[WHAT YOU WILL DO] Run through the data and copy out every line that mentions the word "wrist".

[INFORMATION PROVIDED]
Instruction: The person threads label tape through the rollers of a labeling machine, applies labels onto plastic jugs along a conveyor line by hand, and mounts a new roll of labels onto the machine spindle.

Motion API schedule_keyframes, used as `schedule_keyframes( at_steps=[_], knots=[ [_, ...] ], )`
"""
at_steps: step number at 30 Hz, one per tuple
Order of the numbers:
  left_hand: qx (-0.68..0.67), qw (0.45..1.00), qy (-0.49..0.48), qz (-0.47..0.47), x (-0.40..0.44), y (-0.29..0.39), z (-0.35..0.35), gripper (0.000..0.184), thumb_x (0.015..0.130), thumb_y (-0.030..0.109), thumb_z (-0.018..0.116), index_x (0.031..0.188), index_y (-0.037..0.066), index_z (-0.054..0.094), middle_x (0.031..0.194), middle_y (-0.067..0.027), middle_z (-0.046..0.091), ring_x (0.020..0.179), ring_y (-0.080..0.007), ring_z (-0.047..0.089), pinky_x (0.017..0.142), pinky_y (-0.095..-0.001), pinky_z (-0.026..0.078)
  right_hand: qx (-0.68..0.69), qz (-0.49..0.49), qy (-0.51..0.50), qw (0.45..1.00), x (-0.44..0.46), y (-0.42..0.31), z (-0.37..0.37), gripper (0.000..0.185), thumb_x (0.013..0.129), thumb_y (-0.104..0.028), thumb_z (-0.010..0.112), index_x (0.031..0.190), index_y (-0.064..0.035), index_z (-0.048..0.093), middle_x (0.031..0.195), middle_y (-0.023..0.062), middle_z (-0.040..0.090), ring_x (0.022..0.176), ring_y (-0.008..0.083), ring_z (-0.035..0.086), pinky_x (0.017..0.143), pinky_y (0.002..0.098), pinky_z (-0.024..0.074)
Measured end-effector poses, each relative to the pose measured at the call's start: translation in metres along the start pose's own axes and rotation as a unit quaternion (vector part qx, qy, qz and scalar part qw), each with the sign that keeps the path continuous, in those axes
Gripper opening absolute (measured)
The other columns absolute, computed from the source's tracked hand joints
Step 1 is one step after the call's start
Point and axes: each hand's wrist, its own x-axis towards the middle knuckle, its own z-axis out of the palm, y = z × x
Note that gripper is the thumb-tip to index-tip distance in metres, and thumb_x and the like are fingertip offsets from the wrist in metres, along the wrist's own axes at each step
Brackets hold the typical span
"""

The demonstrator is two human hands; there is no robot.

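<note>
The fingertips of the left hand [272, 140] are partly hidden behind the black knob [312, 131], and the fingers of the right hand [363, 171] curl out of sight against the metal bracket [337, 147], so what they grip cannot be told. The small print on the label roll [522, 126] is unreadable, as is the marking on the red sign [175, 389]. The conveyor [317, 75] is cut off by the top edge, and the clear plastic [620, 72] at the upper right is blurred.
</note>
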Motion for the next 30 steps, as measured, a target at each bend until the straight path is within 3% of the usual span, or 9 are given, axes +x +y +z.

[RESPONSE TO THIS TASK]
Point and axes: each hand's wrist, its own x-axis towards the middle knuckle, its own z-axis out of the palm, y = z × x
Note that gripper is the thumb-tip to index-tip distance in metres, and thumb_x and the like are fingertip offsets from the wrist in metres, along the wrist's own axes at each step

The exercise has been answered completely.